■ Task description:
Write out the material below again, line for line, without any images.

■ Given information:
------
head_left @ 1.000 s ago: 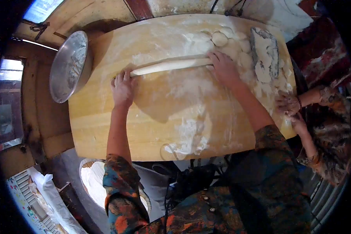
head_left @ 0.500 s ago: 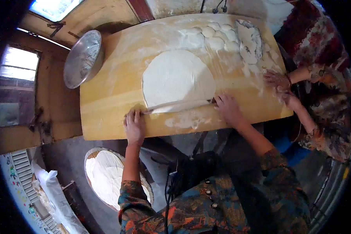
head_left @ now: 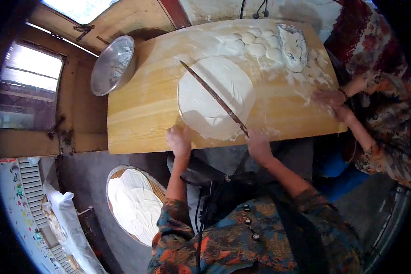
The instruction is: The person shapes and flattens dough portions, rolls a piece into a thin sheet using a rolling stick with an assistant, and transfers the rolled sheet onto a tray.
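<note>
A long, thin rolling pin (head_left: 217, 99) slants across a round, flat sheet of dough (head_left: 201, 112) on the wooden board. My right hand (head_left: 259, 147) is closed around the pin's near end, at the board's front edge. The pin's far end points to the upper left, past the dough's rim. By the near left edge of the dough is my left hand (head_left: 179, 141), its fingers blurred and partly hidden. Whether it pinches the dough I cannot tell.
Floury dough balls (head_left: 256, 49) lie at the back of the board (head_left: 141, 123), beside a flour-dusted slab (head_left: 292, 48). A metal bowl (head_left: 113, 66) stands left. Another person's hands (head_left: 331, 100) rest at the right edge. Below, a round tray (head_left: 157, 185) holds dough sheets.
The rolling pin has come off the dough's near edge and swung into a diagonal, now held by my right hand alone. The near edge lies flat. My left hand has left the pin.
</note>
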Demonstrator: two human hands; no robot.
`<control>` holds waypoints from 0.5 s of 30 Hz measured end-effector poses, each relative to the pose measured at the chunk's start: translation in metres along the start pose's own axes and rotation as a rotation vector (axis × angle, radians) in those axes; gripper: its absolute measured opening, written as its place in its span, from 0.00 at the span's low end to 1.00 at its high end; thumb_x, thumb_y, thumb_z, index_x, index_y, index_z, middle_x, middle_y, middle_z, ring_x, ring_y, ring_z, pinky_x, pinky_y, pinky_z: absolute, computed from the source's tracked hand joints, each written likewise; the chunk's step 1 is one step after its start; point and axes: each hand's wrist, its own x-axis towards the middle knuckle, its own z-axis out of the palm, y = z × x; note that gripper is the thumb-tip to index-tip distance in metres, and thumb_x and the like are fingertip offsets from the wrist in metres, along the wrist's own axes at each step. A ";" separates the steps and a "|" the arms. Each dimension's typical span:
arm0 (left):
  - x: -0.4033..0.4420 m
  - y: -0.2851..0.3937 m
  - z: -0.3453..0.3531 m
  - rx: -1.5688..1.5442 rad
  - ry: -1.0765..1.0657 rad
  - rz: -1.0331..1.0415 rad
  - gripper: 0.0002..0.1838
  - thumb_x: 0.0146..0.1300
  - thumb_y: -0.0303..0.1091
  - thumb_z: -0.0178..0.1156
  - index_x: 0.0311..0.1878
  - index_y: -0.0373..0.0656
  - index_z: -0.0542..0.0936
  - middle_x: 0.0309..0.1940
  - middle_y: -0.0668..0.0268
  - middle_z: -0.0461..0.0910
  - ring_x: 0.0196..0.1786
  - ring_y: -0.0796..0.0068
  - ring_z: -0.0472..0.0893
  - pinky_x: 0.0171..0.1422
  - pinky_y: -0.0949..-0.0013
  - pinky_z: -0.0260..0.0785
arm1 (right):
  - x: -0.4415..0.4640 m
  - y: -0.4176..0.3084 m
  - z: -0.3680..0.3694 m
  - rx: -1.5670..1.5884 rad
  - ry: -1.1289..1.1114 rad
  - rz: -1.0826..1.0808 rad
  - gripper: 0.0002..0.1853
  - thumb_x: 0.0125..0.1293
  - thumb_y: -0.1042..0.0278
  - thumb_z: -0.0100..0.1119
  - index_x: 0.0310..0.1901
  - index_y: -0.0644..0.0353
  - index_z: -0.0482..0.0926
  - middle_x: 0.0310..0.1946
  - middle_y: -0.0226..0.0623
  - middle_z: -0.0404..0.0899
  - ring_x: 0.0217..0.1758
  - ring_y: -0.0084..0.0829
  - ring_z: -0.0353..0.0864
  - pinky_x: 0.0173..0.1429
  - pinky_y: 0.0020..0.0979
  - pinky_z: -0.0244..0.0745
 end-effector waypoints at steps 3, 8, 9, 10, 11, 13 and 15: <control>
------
■ Result:
head_left @ 1.000 s ago: 
head_left @ 0.500 s ago: 
head_left @ now: 
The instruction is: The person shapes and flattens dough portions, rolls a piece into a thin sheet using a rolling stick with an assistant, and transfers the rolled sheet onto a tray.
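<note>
A long, thin rolling pin (head_left: 217, 99) slants across a round, flat sheet of dough (head_left: 201, 112) on the wooden board. My right hand (head_left: 259, 147) is closed around the pin's near end, at the board's front edge. The pin's far end points to the upper left, past the dough's rim. By the near left edge of the dough is my left hand (head_left: 179, 141), its fingers blurred and partly hidden. Whether it pinches the dough I cannot tell.
Floury dough balls (head_left: 256, 49) lie at the back of the board (head_left: 141, 123), beside a flour-dusted slab (head_left: 292, 48). A metal bowl (head_left: 113, 66) stands left. Another person's hands (head_left: 331, 100) rest at the right edge. Below, a round tray (head_left: 157, 185) holds dough sheets.
The rolling pin has come off the dough's near edge and swung into a diagonal, now held by my right hand alone. The near edge lies flat. My left hand has left the pin.
</note>
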Demonstrator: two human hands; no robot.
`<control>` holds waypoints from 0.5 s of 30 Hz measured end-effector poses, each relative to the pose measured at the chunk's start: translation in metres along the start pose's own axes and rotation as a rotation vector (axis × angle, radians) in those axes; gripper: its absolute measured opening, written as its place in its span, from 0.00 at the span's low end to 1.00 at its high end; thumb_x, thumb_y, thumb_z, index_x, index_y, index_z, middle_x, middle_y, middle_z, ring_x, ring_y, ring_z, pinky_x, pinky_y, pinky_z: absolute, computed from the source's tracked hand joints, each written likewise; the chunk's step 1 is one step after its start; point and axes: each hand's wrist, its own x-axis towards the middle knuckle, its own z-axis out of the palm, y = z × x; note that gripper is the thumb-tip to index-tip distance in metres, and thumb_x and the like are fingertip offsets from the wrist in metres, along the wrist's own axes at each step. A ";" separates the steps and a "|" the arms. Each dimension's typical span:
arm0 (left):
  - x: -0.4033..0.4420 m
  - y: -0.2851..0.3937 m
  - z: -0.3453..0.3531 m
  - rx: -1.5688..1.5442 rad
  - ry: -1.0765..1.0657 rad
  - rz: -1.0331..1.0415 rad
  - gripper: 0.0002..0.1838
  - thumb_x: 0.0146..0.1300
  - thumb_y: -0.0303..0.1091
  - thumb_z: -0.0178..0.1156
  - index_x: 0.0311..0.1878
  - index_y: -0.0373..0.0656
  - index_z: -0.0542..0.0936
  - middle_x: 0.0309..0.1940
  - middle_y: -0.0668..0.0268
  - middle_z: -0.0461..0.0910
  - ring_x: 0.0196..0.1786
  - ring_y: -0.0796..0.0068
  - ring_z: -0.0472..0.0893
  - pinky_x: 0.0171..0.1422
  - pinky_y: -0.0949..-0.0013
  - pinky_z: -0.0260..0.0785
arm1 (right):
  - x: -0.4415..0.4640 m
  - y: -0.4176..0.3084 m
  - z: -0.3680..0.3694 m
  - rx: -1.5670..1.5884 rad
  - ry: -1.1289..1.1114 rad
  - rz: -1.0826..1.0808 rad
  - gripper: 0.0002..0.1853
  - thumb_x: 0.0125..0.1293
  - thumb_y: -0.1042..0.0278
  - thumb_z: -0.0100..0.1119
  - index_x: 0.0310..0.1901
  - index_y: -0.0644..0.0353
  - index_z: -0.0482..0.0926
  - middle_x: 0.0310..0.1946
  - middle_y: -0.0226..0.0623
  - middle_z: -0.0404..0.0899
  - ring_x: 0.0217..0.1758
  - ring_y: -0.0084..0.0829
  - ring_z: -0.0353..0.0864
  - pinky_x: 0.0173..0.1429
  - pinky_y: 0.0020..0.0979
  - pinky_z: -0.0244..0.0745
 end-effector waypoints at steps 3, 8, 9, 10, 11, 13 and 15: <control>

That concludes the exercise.